**TASK PROMPT:** Go through the entries below and print, exactly, the lines starting at the one with "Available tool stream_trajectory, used" and ending at the one with "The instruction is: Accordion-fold", keeping both ends and no others.

□ □ □ □ □

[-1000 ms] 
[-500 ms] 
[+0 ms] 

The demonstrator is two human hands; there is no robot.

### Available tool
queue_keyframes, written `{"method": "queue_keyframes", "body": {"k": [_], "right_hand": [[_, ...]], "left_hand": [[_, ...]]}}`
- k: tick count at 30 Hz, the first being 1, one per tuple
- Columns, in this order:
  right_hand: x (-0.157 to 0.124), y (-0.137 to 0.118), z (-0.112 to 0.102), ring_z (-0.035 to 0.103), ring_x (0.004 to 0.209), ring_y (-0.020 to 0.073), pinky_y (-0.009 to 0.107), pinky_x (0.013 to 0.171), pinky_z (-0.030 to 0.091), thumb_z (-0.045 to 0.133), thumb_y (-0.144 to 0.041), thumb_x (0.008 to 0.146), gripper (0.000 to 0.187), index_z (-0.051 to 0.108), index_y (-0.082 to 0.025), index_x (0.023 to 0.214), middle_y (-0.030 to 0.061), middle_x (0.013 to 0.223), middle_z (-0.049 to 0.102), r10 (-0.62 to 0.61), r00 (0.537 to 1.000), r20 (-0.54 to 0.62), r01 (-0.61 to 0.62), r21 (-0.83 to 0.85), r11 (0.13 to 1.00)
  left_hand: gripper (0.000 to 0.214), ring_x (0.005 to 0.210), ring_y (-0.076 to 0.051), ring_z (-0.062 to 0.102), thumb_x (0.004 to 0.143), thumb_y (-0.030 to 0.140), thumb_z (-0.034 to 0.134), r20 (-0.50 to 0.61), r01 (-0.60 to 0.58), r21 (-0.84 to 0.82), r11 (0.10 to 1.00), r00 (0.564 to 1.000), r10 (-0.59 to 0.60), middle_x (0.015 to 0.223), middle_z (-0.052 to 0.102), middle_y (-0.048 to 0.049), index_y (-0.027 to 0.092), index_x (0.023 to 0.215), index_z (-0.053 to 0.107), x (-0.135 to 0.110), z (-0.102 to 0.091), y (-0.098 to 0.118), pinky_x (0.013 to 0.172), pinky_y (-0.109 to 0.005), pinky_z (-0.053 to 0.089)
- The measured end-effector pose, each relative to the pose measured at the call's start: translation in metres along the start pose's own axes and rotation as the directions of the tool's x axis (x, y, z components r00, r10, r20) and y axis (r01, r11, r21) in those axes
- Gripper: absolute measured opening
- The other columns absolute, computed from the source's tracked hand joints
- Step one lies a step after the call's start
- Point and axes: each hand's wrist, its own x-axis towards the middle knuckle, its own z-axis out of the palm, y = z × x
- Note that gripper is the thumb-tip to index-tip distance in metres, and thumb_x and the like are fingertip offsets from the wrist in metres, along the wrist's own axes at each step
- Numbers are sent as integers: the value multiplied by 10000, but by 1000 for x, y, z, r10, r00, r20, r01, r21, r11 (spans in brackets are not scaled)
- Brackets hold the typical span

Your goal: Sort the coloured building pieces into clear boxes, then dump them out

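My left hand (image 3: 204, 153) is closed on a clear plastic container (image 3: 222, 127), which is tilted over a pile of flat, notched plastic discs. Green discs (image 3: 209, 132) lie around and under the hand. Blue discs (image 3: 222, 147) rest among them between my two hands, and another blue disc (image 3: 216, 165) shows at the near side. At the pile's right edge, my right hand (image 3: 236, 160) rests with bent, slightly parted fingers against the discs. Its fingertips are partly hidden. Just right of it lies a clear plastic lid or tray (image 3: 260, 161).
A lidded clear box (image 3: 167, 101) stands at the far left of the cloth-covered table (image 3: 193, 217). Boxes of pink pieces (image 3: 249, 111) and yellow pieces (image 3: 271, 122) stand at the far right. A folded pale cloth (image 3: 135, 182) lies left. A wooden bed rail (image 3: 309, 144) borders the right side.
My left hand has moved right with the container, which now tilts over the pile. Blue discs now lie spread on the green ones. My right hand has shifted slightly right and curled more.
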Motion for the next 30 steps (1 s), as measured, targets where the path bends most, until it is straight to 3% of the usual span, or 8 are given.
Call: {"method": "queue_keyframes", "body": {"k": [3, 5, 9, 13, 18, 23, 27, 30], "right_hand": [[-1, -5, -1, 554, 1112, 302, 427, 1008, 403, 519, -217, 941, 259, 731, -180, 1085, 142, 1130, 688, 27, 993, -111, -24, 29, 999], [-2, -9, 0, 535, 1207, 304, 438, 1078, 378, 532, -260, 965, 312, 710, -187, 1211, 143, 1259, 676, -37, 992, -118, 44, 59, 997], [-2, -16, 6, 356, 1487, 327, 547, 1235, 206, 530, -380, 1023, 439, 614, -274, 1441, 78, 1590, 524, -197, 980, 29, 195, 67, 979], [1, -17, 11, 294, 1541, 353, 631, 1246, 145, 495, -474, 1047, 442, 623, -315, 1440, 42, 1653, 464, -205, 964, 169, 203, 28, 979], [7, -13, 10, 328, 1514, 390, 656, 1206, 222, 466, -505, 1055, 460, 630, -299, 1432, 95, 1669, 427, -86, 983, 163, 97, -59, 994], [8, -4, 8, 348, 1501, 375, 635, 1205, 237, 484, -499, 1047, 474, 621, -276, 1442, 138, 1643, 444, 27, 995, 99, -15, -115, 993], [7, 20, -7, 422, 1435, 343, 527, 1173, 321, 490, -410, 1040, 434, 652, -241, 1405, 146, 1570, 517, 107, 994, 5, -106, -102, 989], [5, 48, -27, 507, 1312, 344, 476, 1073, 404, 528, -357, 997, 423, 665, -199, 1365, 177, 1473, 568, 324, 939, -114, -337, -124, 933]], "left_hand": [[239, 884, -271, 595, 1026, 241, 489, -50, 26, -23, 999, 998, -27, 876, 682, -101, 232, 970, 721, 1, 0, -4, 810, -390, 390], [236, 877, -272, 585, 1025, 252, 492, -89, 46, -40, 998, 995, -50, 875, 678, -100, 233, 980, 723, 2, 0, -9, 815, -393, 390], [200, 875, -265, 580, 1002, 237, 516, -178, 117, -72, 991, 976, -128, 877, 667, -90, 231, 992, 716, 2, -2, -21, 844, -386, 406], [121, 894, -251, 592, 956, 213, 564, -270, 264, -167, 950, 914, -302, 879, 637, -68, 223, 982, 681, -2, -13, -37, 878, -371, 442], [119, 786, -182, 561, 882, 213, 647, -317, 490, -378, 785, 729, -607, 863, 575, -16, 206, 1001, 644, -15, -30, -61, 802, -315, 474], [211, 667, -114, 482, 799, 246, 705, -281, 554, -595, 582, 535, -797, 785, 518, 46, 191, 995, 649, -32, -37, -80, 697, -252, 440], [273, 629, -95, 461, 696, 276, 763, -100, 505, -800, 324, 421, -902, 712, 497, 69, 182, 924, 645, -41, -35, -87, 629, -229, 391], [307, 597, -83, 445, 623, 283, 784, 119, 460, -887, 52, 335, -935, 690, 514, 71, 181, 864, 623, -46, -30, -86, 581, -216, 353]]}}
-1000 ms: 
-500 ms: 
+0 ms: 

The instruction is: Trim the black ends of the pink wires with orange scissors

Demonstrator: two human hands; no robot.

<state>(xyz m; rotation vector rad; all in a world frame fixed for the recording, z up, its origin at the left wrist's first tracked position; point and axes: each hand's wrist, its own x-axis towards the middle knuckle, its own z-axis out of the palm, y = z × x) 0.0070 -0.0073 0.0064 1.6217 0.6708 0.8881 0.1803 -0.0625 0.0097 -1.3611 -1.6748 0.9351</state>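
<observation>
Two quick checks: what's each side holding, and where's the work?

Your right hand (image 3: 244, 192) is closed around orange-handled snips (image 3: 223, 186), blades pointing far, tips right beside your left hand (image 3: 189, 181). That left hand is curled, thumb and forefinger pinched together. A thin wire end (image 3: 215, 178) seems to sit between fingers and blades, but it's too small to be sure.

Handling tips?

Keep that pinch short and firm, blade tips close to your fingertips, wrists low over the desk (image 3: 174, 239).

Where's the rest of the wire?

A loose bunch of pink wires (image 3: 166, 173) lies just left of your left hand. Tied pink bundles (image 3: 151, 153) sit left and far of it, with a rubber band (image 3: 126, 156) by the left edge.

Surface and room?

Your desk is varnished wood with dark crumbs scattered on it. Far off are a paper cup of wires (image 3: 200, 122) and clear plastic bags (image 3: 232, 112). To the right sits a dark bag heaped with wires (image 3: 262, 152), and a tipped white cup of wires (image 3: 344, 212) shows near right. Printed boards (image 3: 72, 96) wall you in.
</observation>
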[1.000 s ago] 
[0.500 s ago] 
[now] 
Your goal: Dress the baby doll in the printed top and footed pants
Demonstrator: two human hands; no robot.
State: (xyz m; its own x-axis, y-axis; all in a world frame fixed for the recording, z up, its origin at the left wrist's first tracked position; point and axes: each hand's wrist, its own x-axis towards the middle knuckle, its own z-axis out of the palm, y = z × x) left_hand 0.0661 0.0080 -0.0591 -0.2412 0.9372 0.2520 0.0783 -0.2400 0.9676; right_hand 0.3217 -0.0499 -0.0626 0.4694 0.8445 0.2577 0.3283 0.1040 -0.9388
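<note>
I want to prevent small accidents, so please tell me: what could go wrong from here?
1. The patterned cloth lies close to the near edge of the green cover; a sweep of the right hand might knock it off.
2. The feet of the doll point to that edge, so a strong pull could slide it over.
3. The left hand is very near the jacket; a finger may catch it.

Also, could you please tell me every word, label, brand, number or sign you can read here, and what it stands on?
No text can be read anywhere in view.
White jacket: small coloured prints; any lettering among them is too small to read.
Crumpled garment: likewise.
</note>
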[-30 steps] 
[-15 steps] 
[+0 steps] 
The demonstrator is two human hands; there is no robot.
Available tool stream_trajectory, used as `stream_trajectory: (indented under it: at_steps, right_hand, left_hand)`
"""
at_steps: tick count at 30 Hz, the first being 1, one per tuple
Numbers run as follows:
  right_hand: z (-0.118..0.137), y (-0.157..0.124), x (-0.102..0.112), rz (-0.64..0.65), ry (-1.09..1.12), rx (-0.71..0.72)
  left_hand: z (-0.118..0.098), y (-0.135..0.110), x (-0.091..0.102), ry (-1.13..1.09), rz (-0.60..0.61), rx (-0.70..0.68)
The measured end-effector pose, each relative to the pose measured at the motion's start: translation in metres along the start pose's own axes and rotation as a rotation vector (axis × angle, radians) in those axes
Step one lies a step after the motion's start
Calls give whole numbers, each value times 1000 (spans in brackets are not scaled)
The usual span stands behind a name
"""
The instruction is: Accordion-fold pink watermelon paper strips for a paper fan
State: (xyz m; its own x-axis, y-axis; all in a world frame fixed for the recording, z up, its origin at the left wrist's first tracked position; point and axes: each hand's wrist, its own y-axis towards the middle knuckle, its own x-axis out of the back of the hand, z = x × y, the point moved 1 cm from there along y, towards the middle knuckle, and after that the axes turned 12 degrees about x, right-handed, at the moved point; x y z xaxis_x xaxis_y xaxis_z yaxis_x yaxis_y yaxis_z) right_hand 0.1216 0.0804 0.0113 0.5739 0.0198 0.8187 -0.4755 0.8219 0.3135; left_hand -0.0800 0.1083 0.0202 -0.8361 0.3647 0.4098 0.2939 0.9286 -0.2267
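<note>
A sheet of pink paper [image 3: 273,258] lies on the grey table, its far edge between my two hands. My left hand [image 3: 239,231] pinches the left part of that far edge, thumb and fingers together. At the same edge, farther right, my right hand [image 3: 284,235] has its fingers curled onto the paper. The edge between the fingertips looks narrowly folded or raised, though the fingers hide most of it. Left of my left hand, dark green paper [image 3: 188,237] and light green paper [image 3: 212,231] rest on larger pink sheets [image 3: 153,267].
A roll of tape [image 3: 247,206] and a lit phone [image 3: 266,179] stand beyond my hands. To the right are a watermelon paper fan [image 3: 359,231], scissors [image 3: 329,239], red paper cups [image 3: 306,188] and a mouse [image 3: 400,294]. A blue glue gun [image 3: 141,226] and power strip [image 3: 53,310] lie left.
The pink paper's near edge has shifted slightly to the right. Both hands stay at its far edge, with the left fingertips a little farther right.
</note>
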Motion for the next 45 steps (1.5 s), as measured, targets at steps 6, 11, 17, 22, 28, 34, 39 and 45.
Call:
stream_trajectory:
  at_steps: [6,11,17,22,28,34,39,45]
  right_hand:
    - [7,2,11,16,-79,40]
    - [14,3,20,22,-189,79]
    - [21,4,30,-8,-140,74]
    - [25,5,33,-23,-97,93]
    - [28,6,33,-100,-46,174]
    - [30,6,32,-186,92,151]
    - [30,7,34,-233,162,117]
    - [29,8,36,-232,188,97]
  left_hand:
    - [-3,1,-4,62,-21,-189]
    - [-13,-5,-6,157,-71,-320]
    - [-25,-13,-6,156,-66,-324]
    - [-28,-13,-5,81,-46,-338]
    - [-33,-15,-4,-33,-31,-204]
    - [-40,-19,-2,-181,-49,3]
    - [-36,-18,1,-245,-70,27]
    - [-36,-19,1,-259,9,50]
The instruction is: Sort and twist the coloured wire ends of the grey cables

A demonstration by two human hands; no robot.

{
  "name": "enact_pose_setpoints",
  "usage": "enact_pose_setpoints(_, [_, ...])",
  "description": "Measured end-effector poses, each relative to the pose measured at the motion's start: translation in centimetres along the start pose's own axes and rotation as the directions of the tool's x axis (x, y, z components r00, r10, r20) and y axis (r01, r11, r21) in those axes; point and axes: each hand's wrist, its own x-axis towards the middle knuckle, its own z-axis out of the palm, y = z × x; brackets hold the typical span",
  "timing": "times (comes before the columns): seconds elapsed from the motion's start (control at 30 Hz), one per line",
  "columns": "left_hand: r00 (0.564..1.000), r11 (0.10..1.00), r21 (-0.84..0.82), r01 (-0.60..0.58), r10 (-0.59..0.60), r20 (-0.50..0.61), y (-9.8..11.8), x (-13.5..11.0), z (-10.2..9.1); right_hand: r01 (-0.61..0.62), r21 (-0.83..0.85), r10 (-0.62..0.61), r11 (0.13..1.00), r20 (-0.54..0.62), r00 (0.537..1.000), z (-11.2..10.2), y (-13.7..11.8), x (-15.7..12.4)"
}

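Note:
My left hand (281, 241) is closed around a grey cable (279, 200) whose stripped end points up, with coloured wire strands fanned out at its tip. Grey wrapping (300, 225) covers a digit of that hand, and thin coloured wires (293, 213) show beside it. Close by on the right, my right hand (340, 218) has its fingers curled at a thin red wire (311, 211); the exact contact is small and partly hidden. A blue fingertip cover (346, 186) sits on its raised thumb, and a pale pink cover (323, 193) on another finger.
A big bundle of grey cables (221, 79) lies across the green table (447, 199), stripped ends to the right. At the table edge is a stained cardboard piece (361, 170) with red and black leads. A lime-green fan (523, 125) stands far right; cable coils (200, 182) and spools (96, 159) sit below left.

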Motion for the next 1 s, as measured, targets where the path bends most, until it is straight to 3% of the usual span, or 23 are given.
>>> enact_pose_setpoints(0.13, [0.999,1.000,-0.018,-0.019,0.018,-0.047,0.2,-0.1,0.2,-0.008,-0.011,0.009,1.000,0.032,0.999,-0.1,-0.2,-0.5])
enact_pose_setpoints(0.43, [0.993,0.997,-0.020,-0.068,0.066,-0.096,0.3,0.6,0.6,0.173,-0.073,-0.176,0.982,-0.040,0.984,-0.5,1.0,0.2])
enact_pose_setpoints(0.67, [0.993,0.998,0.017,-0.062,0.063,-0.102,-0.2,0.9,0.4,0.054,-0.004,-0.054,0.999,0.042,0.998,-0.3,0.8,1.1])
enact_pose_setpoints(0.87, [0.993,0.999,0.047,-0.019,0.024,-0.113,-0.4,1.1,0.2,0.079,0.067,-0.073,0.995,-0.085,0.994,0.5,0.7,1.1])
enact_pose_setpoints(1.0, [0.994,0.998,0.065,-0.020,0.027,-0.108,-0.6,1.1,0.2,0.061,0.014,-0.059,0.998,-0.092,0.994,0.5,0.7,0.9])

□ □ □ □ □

**SOLUTION TO THIS PROBLEM:**
Available tool stream_trajectory, used as `stream_trajectory: (indented under it: at_steps, right_hand, left_hand)`
"""
at_steps: tick count at 30 Hz, the first being 1, one per tuple
Numbers run as follows:
  right_hand: z (-0.118..0.137), y (-0.157..0.124), x (-0.102..0.112), rz (-0.64..0.65), ry (-1.09..1.12), rx (-0.71..0.72)
  left_hand: z (-0.118..0.098), y (-0.135..0.110), x (-0.091..0.102), ry (-1.13..1.09), rz (-0.60..0.61), rx (-0.70..0.68)
The measured end-effector pose, each relative to the pose measured at the motion's start: translation in metres along the start pose's own axes and rotation as a rotation vector (axis × angle, radians) in those axes
Step one lies a step after the motion's start
Calls give whole numbers, each value times 1000 (spans in brackets are not scaled)
The usual span stands behind a name
"""
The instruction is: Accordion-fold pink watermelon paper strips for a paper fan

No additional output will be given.